─── Dataset section
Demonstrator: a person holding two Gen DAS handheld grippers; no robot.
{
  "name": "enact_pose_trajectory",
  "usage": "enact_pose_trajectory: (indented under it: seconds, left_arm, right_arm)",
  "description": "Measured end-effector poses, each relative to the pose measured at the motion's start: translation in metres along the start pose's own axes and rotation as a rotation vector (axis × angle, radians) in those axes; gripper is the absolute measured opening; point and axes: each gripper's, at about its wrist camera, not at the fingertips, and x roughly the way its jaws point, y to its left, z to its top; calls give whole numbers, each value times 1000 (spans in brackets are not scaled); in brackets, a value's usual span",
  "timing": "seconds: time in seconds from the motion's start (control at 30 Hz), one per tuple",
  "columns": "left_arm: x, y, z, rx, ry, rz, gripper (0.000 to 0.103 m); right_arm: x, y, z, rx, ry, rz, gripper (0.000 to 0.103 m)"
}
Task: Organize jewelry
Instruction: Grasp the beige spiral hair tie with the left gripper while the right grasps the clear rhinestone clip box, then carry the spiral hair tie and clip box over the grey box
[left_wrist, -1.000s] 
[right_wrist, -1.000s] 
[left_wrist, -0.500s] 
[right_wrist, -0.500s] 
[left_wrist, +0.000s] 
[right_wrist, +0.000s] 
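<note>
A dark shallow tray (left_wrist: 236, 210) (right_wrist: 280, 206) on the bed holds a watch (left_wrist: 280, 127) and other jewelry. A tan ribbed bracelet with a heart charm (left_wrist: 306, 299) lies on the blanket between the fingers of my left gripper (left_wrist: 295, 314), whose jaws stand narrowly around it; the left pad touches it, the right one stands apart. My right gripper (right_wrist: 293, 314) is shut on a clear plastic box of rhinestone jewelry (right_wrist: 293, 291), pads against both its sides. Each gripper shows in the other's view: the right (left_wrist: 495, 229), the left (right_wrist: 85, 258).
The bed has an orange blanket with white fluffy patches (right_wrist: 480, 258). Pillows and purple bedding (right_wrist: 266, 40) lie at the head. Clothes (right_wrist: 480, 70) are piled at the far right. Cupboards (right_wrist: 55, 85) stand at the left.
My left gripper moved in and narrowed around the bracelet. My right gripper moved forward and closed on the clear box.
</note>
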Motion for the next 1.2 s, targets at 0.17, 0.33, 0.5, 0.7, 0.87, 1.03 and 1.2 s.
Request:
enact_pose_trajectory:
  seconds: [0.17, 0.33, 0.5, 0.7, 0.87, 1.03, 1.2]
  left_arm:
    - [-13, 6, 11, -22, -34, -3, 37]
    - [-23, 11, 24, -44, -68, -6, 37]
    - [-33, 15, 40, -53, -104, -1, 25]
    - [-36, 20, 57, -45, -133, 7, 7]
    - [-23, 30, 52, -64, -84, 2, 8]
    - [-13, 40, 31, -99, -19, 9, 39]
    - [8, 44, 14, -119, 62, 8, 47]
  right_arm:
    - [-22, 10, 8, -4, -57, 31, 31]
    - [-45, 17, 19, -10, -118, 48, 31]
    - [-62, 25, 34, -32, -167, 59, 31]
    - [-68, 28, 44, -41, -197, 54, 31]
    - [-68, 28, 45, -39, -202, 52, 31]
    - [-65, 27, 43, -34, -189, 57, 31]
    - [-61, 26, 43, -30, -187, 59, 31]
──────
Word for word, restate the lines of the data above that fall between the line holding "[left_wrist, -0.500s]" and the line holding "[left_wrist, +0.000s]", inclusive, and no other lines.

[left_wrist, -0.500s] 
[right_wrist, -0.500s] 
[left_wrist, +0.000s] 

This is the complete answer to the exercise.